* [What the task asks]
To complete this task, print all the data below exactly but leave out the images.

* [Provided material]
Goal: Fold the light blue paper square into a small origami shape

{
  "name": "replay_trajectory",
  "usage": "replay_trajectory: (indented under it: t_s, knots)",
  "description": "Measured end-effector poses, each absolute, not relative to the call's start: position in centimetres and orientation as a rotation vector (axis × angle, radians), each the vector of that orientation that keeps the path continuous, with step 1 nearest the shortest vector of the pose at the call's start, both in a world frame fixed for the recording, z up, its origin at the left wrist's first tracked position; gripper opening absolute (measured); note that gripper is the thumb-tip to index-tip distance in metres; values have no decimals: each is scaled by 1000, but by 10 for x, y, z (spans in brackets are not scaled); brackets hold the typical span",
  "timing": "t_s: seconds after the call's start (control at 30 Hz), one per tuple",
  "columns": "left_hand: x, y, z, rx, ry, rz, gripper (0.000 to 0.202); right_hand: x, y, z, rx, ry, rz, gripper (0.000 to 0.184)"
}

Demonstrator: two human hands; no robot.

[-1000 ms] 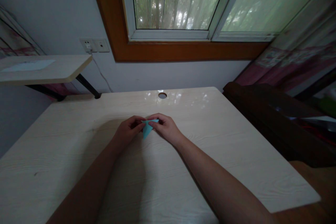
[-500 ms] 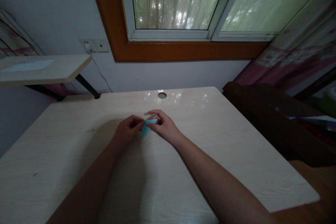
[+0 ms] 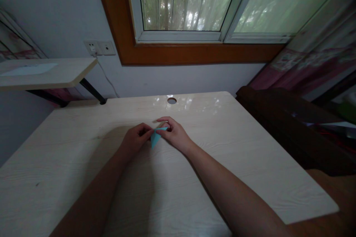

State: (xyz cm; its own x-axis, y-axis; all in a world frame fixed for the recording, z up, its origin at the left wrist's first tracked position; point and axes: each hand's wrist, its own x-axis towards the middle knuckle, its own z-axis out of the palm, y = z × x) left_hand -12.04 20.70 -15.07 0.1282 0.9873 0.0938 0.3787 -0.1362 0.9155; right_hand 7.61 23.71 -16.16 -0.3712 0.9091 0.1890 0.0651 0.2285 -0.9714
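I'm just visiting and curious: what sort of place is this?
Probably a room in a home, perhaps a study: a pale desk stands before a window, with a pink-and-white curtain to the right.

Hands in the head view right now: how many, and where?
2. The left hand pinches the left side of the folded turquoise paper; the right hand holds its right side. Both are over the wood-grain desk; no other hand shows.
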Motion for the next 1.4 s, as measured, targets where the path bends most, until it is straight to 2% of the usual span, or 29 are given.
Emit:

* [Task answer]
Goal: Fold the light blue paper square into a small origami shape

{
  "name": "replay_trajectory",
  "usage": "replay_trajectory: (indented under it: t_s, knots)",
  "description": "Measured end-effector poses, each absolute, not relative to the call's start: position in centimetres and orientation as a rotation vector (axis × angle, radians), each the vector of that orientation that keeps the path continuous, with step 1 nearest the shortest vector of the pose at the call's start, both in a world frame fixed for the recording, z up, its origin at the left wrist's first tracked position; gripper opening absolute (measured); note that gripper is the thumb-tip to index-tip distance in metres; values have no decimals: each is scaled by 1000, but by 10 for x, y, z (spans in brackets are not scaled); brackets hold the typical span",
  "timing": "t_s: seconds after the call's start (control at 30 Hz), one per tuple",
  "columns": "left_hand: x, y, z, rx, ry, rz, gripper (0.000 to 0.202); right_hand: x, y, z, rx, ry, rz, gripper (0.000 to 0.184)"
}

Demonstrator: two human hands; no robot.

[-1000 ms] 
[-500 ms] 
[+0 ms] 

State: (xyz cm; its own x-axis, y-axis; all in a world frame fixed for the recording, z up, its origin at the left wrist's first tracked position; point and axes: each hand's wrist, its own x-axis towards the middle knuckle, its own z-axis out of the palm, y = z × x) left_hand -12.04 20.70 -15.07 0.1282 0.9873 0.0938 0.3787 -0.1362 0.9155; right_hand 7.61 23.71 -16.16 -0.3712 0.9091 0.1890 0.0651 0.2285 -0.9714
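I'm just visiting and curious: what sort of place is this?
Probably a room in a home, perhaps a study: a pale desk stands before a window, with a pink-and-white curtain to the right.

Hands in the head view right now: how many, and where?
2. The left hand pinches the left side of the folded turquoise paper; the right hand holds its right side. Both are over the wood-grain desk; no other hand shows.
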Motion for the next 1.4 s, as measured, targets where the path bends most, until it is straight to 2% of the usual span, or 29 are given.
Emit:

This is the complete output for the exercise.